#### [THE TASK]
You are asked to copy the entire listing exactly, apart from its pictures.

*** RECORDED INFORMATION Section Begins ***

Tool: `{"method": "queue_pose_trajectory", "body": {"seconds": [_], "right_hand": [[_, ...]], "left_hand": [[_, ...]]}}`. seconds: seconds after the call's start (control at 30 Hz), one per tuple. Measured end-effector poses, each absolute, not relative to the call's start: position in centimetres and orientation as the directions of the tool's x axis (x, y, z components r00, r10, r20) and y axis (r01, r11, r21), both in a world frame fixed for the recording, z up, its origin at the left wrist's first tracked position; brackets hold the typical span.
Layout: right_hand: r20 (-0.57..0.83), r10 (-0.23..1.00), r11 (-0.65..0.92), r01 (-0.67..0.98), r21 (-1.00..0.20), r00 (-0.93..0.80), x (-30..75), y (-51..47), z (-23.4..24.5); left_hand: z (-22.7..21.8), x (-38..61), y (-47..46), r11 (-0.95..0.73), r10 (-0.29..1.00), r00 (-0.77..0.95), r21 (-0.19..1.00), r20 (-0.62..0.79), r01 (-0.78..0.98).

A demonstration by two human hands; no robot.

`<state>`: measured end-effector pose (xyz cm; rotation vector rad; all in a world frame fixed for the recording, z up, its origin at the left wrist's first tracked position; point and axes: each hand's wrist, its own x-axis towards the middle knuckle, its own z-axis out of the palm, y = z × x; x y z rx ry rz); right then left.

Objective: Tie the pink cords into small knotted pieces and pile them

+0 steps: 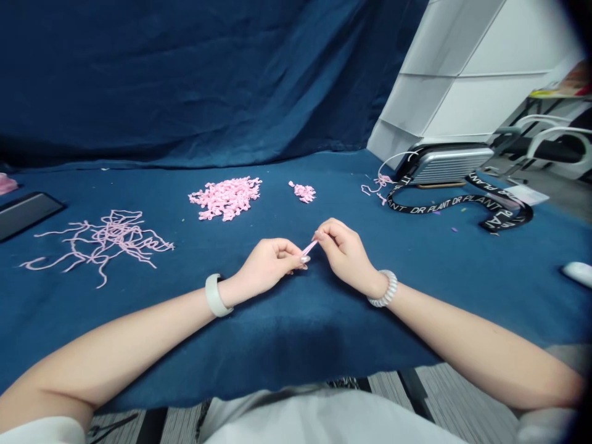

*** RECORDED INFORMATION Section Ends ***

#### [EXPECTED ANSWER]
Tool: `{"method": "queue_pose_trajectory", "body": {"seconds": [_], "right_hand": [[_, ...]], "left_hand": [[_, ...]]}}`. seconds: seconds after the call's start (control at 30 Hz), one per tuple. Measured end-effector poses, each absolute, not relative to the call's start: position in centimetres and orientation as the directions of the tool's x axis (x, y, z components r00, r10, r20) and y axis (r01, r11, r21), both in a world frame fixed for the recording, z up, its origin at the left wrist's first tracked position; brackets hold the typical span.
Layout: right_hand: r20 (-0.57..0.83), r10 (-0.23..1.00), r11 (-0.65..0.92), r01 (-0.67..0.98), r21 (-1.00..0.20), r00 (-0.93..0.80), x (-30..75), y (-51..47), z (-23.4..24.5); left_hand: z (-22.7..21.8), x (-38..61), y (-47..46), r11 (-0.95..0.73), r10 (-0.29..1.00), r00 (-0.77..0.95), r21 (-0.19..1.00), r20 (-0.62..0.79), r01 (-0.78..0.98).

A demonstration by two human hands; no robot.

`<state>`: measured end-effector pose (xyz cm; rotation vector rad; all in a world frame fixed for the recording, z up, its origin at the left wrist's first tracked position; point and axes: each hand's wrist, its own x-axis towards the middle knuckle, its own z-axis out of the palm, y = z × x; x y z rx ry rz); right then left.

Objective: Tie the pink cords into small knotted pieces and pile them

+0 steps: 

Whatever the exercise asked has now been answered.